What is needed:
The reply should be a single number: the count of lines below that contain the word "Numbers".

□ □ □ □ □

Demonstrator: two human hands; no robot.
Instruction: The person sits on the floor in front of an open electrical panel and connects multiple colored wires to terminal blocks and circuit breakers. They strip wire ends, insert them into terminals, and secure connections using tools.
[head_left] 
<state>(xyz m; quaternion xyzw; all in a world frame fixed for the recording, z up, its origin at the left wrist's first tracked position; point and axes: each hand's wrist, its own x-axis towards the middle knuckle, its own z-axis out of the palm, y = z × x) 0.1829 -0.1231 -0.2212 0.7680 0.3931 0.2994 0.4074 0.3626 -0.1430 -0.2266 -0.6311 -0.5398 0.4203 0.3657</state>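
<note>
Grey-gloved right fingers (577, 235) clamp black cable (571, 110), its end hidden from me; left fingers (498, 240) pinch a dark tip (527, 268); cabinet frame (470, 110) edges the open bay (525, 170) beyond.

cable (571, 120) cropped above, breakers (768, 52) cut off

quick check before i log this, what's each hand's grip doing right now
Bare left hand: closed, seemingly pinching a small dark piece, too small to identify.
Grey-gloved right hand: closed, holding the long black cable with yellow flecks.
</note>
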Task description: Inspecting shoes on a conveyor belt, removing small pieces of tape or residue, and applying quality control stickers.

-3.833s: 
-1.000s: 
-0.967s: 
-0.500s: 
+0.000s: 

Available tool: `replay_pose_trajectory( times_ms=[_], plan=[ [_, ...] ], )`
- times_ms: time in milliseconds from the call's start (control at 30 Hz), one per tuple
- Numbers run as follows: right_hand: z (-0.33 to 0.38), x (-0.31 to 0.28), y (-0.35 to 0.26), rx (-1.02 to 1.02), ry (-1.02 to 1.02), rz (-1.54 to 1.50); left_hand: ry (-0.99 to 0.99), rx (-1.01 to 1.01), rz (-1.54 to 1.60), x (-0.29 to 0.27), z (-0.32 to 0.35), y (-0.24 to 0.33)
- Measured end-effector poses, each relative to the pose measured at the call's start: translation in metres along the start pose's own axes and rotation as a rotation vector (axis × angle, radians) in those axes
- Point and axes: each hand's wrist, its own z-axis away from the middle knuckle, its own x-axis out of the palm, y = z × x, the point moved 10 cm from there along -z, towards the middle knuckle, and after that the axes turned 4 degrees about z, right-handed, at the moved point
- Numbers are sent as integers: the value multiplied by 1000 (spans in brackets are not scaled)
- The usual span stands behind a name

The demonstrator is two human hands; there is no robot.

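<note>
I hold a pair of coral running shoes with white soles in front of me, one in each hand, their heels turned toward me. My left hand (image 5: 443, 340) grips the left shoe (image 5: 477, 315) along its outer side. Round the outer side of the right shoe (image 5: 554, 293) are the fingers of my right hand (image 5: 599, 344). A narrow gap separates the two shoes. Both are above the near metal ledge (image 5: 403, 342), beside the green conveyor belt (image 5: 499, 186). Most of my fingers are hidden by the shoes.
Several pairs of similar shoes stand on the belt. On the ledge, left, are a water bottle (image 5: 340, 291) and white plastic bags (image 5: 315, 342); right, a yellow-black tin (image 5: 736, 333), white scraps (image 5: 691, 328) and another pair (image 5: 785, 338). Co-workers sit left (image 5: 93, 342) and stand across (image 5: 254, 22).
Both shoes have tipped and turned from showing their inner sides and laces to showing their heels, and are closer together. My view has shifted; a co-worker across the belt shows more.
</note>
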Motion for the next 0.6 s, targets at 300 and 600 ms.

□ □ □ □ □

Solution to this task:
2